AGI - Cinque anni fa, celebrando il ventennale del ritorno di Hong Kong alla Cina, Carrie Lam appena eletta chief executive dell'ex colonia plaudì al successo della nota formula "un Paese, due sistemi", garantita dalla Basic Law promulgata a Pechino nell'aprile '90.
Oggi, tornando a Hong Kong cinque anni dopo, il presidente cinese Xi Jinping ha plaudito anche lui al successo di quella formula, che "ha assicurato prosperità e stabilità a lungo termine" alla Regione amministrativa speciale. Se tra il 2017 e il 2022 la formula è rimasta la stessa, e anche il plauso, i contenuti che le sono sottesi risultano profondamente cambiati.
Il vento della rivolta pro-democrazia, soffocato con la legge sulla sicurezza nazionale voluta da Pechino, ha lasciato le tracce sulla città che oggi Xi Jinping, paragonandola a una fenice, ha elogiato come "risorta dalle ceneri". Le proteste di piazza resteranno nella memoria sociale di Hong Kong anche quando saranno dimenticate, perché hanno lacerato il tessuto dell'ex colonia tra chi aderiva - anche indirettamente - al movimento e chi lo considerava con ostilita', propendendo per il pugno di ferro di Pechino.
Nel 2019 sulle strade dell'isola e di Kowloon, e nei Nuovi Territori, non si è assistito solo allo scontro fra le aspirazioni democratiche, persino di tipo indipendentista, dei più giovani, e l'amore per l'ordine dei benpensanti, ma a qualcosa di più antico. Ossia al confronto identitario sulla collocazione di Hong Kong e dei suoi figli, destinati da oltre un secolo e mezzo di Storia a fare da ponte culturale ed economico tra oriente e occidente.
C'è chi senza avere mai conosciuto la democrazia sotto il regime coloniale britannico ha finito per rimpiangerlo, perché se non il voto garantiva libertà; e chi, con un atteggiamento non nuovo, ha guardato con orgoglio all'identità della grande Cina, madre antica cui tutti i figli vanno restituiti.
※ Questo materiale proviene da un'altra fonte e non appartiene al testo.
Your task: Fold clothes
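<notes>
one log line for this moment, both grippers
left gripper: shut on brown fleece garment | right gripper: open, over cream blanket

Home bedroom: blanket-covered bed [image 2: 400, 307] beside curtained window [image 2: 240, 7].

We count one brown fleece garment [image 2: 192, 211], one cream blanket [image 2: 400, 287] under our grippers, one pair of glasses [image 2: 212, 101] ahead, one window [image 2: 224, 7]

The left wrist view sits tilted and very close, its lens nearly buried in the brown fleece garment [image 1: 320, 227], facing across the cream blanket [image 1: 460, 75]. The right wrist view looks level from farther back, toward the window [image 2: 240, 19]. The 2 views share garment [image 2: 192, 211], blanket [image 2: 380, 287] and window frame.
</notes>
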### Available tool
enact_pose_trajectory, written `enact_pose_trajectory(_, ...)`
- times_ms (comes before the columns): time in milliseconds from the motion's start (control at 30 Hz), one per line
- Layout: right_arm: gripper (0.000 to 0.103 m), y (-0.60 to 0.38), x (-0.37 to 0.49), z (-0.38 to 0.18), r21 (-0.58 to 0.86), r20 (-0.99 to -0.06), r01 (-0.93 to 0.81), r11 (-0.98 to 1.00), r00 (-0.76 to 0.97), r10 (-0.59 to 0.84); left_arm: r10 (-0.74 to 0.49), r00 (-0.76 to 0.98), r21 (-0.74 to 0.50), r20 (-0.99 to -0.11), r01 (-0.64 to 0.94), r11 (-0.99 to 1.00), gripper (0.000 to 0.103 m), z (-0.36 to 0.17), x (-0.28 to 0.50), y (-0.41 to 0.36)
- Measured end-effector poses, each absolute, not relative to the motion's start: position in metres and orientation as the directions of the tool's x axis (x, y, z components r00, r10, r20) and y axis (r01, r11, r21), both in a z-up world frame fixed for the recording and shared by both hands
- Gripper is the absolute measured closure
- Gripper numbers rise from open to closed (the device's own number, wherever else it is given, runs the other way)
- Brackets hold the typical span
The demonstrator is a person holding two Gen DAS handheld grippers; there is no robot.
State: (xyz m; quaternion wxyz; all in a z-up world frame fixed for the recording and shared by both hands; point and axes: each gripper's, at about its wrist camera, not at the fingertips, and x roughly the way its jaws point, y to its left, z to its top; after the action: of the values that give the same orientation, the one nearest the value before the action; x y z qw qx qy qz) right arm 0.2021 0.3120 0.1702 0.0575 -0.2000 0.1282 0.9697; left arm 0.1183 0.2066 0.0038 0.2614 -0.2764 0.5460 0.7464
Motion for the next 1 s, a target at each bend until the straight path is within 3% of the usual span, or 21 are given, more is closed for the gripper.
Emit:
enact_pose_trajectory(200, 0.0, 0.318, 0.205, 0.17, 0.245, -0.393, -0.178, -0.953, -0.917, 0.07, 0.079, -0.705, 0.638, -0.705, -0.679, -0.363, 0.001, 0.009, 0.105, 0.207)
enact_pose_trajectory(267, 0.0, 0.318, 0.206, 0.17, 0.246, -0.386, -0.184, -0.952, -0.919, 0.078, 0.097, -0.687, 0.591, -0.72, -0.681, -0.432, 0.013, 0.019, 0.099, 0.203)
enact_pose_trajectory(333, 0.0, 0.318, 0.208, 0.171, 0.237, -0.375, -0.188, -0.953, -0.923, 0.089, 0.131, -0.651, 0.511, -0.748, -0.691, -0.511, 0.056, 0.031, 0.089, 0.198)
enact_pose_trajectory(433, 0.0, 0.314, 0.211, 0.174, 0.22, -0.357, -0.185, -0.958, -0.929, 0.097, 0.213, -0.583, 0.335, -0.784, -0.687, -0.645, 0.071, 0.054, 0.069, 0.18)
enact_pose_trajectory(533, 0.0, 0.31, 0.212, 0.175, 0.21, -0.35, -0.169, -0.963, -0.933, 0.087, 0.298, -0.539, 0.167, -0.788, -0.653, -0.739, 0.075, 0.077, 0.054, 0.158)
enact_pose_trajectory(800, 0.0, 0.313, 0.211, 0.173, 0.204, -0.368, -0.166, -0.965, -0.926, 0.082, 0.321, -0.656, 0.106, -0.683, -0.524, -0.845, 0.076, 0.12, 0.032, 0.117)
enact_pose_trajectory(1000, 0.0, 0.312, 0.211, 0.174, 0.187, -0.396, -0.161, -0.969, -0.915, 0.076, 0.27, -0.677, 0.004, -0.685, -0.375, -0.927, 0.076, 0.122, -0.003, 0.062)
E che, ridiventata potenza mondiale, non più impero malato né il fragile gigante maoista, ha rivendicato la signoria anche su un lembo di terra ceduto per forza con le Guerre dell'oppio.
I processi e le condanne di molti protagonisti pro-democrazia, la fine forzata di testate giornalistiche indipendenti e di popolare tradizione, l'esilio volontario o indotto per chi rischierebbe di assaggiare il pugno di ferro di Pechino, non scivoleranno su Hong Kong come acqua sul marmo.
Se nel '97 e nei primi anni successivi all'handover, all'ombra della Basic Law, nei parchi di Kowloon potevano radunarsi i membri della Falun Gong; se a Victoria Park, per commemorare la strage di Tienanman, ogni anno si riunivano nella veglia migliaia di persone; se nel 2014 il 'Movimento degli ombrelli' con lo slogan di 'Occupy Central' fu sostanzialmente tollerato, ora quella parte di articoli della 'mini-Costituzione' dal 24 al 42, che dovevano garantire cinquant'anni di diritti e libertà fondamentali, s'è andata a sgretolare per l'intervento sempre più incisivo di Pechino.
Che dire dell'articolo 27, in cui sono sancite "la libertà di parola, di stampa e di pubblicazione; la libertà di associazione, di riunione, di corteo e di dimostrazione; il diritto e la libertà di costituire e associarsi a organizzazioni sindacali e di scioperare". L'onda del 2019 ha spazzato via le parole, ha frantumato relazioni sociali e personali, ha cambiato il volto delle università, ha portato a eleggere un nuovo leader - il successore di Carrie Lam - che si è distinto come repressore poliziesco delle proteste (che pure sfociarono talora in atti violenti la cui esplosione, in qualunque metropoli occidentale, non sarebbe stata tollerata, come l'occupazione dell'aeroporto internazionale).
Una Hong Kong più triste, con meno colori nel pantone, in una situazione economica meno felice, afflitta dalla pandemia di Covid-19 e dalla sua gestione, che ancora la tiene isolata e ne deprime il ruolo di hub regionale e globale; una Hong Kong con una generazione parzialmente sradicata e dispersa nel mondo e dove le misure maestose di sicurezza assunte oggi per la visita di Xi hanno incluso l'interdizione per molte testate giornalistiche straniere.
Tornare indietro non è pensabile nemmeno con la più fertile immaginazione. Il primo luglio 1997, quando toccanti cerimonie salutarono l'handover, il Corriere della Sera titolò il reportage di Tiziano Terzani: 'Bandiera cinese su Hong Kong - Addio a Londra tra le lacrime'. Quel giorno piovve molto su folla e bandiere. Per domani Pechino vorrebbe un cielo patriottico.